Violences à Dijon : quatre nouvelles interpellations

Violences, trafic de drogue, détention d'armes... Des mises en examen et des condamnations sont déjà tombées dans la foulée du violent règlement de comptes qui a eu lieu en juin et qui a impliqué des membres de la communauté tchétchène et des dealers.

Les policiers ont mené plusieurs raids dans le quartiers des Grésilles à Dijon après les violences qui ont eu lieu du 12 au 15 juin 2020.
Les policiers ont mené plusieurs raids dans le quartiers des Grésilles à Dijon après les violences qui ont eu lieu du 12 au 15 juin 2020. (ALIX BERTHIER / AFP)

Quatre nouvelles personnes ont été interpellées mercredi dans le cadre de l'enquête sur les violences survenues à Dijon du 12 au 15 juin, rapporte jeudi 9 juillet France Bleu Bourgogne. Dans le cadre de cette enquête, plusieurs autres personnes sont déjà mises en examen pour violences urbaines.

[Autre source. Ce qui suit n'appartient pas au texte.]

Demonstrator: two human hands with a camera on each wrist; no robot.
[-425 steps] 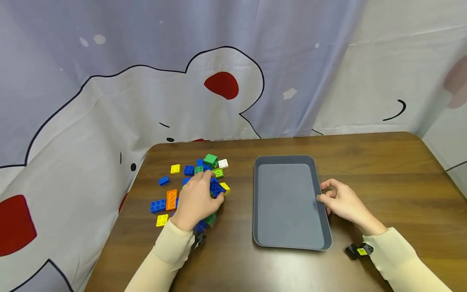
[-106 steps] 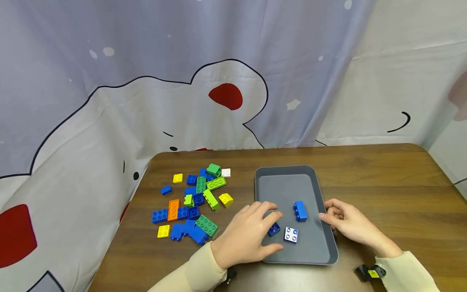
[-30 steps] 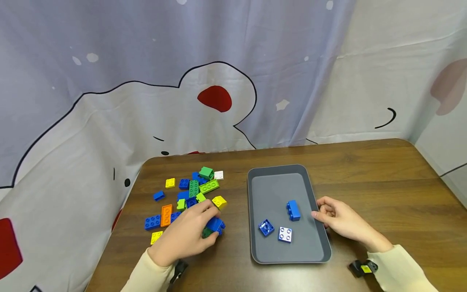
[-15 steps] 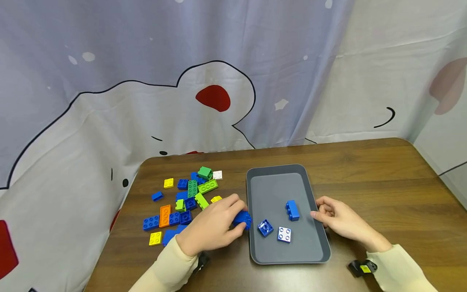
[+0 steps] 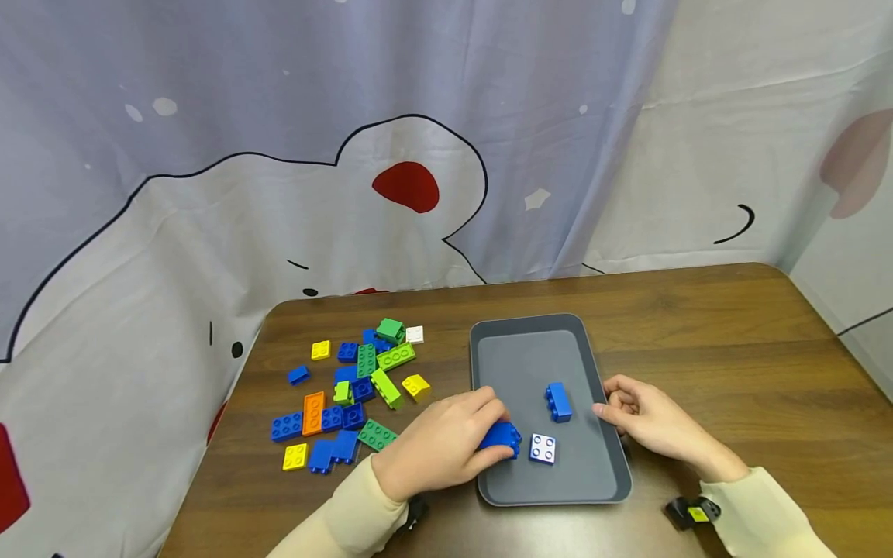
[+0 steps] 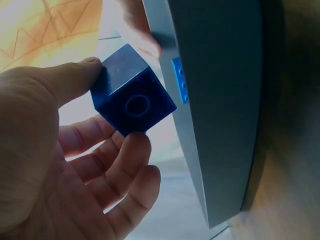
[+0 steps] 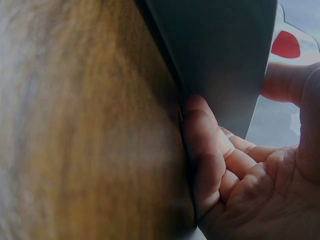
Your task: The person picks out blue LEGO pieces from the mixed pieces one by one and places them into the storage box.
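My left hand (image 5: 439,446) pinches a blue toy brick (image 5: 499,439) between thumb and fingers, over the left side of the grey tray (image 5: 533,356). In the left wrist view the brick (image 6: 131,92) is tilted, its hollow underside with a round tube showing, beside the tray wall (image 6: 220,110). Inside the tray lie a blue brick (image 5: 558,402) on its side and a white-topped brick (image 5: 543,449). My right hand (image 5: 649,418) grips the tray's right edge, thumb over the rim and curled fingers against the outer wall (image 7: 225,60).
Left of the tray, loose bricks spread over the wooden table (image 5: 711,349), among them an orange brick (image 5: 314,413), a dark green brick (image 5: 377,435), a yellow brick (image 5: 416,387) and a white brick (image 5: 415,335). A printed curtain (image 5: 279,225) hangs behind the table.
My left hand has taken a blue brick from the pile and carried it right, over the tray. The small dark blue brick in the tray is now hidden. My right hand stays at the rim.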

Les violences aux Grésilles et à Chenôve, en proche banlieue de Dijon, avaient eu lieu après une série d'actions de représailles lancées par des membres de la communauté tchétchène, qui voulaient se venger de l'agression d'un adolescent qu'ils imputent à des dealers des Grésilles. L'enquête a aussi conduit à l'interpellation et à la condamnation de plusieurs personnes, notamment pour trafic de drogue ou détention d'armes.

Déjà deux condamnations

Vendredi 26 juin 2020, deux Dijonnais ont été condamnées devant le tribunal correctionnel de la ville, rapportait France Bleu Bourgogne, un de 20 ans qui a écopé de six mois de prison, une peine assortie d'une assignation à domicile qu'il effectuera sous surveillance électronique et un de 51 ans, qui a été condamné à six mois de prison avec sursis. Tous les deux avaient été interpellés lundi 22 juin lors d'une opération de grande ampleur des forces de l'ordre dans le quartier des Grésilles. Onze autres personnes étaient poursuivies en correctionnelle, certains pour "trafic de stupéfiants", d'autres pour "participation à un attroupement armé avec dissimulation du visage." D'autres interpellations ont eu lieu lors d'autres opérations de police, notamment le 24 juin.